Macron esclude Le Pen e Mélenchon dal tavolo sul premier

Il governo di Michel Barnier, appeso al filo della benevolenza di Marine Le Pen, è naufragato in tre mesi. Adesso Emmanuel Macron si rivolge dall'altra parte. E se in direzione di Mélenchon i muri restano invalicabili, gli altri componenti del Nuovo Fronte Popolare - Verdi, socialisti e comunisti - lo ascoltano. Domani alle 14, tutti convocati all'Eliseo per un «tavolo allargato» che punta a stabilire un «metodo» condiviso per arrivare al «governo di interesse generale». Tutti eccetto i due che «non si situano in una logica di compromesso», il Rassemblement National (Rn) di Marine Le Pen e La France Insoumise (Lfi) di Jean-Luc Mélenchon.
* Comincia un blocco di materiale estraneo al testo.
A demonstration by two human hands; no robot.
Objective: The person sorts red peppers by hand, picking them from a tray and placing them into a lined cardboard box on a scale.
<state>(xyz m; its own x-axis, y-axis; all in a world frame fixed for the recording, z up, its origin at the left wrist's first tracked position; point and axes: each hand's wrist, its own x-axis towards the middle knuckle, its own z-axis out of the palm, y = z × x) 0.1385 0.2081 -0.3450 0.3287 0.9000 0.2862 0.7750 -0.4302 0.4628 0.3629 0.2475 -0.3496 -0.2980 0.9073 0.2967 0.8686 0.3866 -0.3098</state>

Non c'è il nome del premier, che come era stato lasciato intendere giovedì da Macron sarebbe dovuto arrivare oggi o domani. Ma c'è un'inedita e variegata potenziale maggioranza di «campo largo», che va dai Républicains ai comunisti, passando per centristi, macroniani, socialisti e Verdi. Non tutti necessariamente al governo, ma forse solo con appoggio esterno. Se alle 14 di domani si troverà davvero un accordo «sul metodo», sarebbe la fine del Nuovo Fronte Popolare vincitore con maggioranza relativa delle elezioni legislative (Lfi rimarrebbe da sola all'opposizione all'estrema sinistra) e della tutela che Marine Le Pen aveva concesso e poi ritirato dopo tre mesi al governo, facendolo cadere. Ma l'accordo è tutto da costruire. La novità, riferita al termine delle consultazioni dalla leader ecologista Marine Tondelier, all'uscita dall'Eliseo, è che Macron ha capito che «la soluzione non può più basarsi su un accordo con il Rassemblement National».
Altro chiarimento, condiviso da socialisti - già consultati da Macron venerdì - comunisti e Verdi: il gettonato centrista François Bayrou non può fare il premier, in quanto incarna «la continuità politica con Emmanuel Macron». Al momento, oltre al centrista Bayrou, gli altri nomi citati sono Bruno Retailleau e Sébastien Lecornu, ministri di Interni e Difesa, uno dei Républicains, l'altro macroniano. Quindi sulla scelta del premier si è in alto mare. Il socialista capo di Place Publique, Raphael Glucksmann, ha avanzato la proposta di «una personalità della società civile». I comunisti non hanno fatto nomi, ma il numero uno del partito, Fabien Roussel, incarna la posizione più soft: un nome «uscito» dalla sinistra sarebbe «preferibile» ma non è una «precondizione» per entrare al governo. Roussel ha provocato anche qualche mal di pancia nel partito, annunciando che l'abrogazione pura e semplice della riforma delle pensioni, finora un must della gauche, potrebbe rientrare nelle discussioni di una grande «conferenza sociale».
Niente preclusioni neppure dai Verdi, che hanno addirittura ravvisato «due insegnamenti interessanti» nel colloquio con Macron. Questo perché il presidente, citato da Marine Tondelier, «ha capito che deve smetterla di fare di testa sua e precipitarsi con nomine che porterebbero a nuove mozioni di sfiducia». E, ancora più interessante per la gauche, «ha ripetuto a più riprese che la soluzione non può più basarsi su un accordo con il Rassemblement National». Il Rn, come Lfi, resterà fuori già domani alle 14, dove si lavorerà al «metodo», ad una «piattaforma» per giungere alla costruzione del governo. «C'è una volontà chiara del potere di creare una frattura nel Nuovo Fronte Popolare», ha denunciato la capogruppo in Assemblée Nationale, Mathilde Panot.